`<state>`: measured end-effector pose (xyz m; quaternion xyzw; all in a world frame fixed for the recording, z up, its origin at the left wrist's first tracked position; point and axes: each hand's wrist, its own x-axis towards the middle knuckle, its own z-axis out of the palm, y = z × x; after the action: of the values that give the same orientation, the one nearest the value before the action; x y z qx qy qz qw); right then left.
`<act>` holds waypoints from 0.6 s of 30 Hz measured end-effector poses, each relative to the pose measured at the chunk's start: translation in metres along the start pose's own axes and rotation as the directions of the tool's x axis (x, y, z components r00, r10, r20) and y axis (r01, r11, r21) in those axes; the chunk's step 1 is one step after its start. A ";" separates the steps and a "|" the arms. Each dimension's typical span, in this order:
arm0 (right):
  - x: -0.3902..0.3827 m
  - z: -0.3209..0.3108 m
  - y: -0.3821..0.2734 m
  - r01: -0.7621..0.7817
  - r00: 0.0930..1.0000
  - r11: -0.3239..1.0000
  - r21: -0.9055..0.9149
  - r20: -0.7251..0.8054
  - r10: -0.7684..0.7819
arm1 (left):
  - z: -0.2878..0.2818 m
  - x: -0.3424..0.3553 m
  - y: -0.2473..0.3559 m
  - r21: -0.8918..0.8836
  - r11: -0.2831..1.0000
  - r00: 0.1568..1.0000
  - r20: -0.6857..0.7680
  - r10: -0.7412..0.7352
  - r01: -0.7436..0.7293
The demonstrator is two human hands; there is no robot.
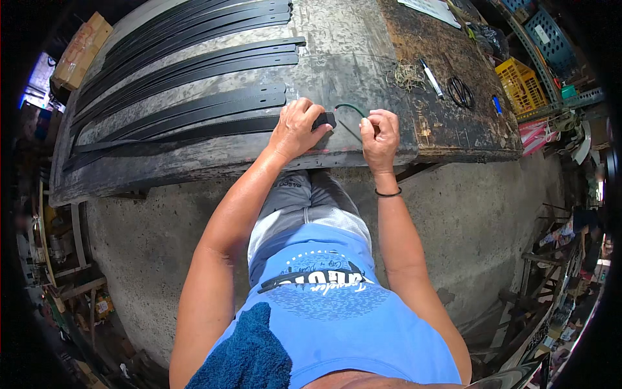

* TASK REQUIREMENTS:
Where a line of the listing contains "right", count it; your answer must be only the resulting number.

* SOLUTION TO THIS EXERCISE:
2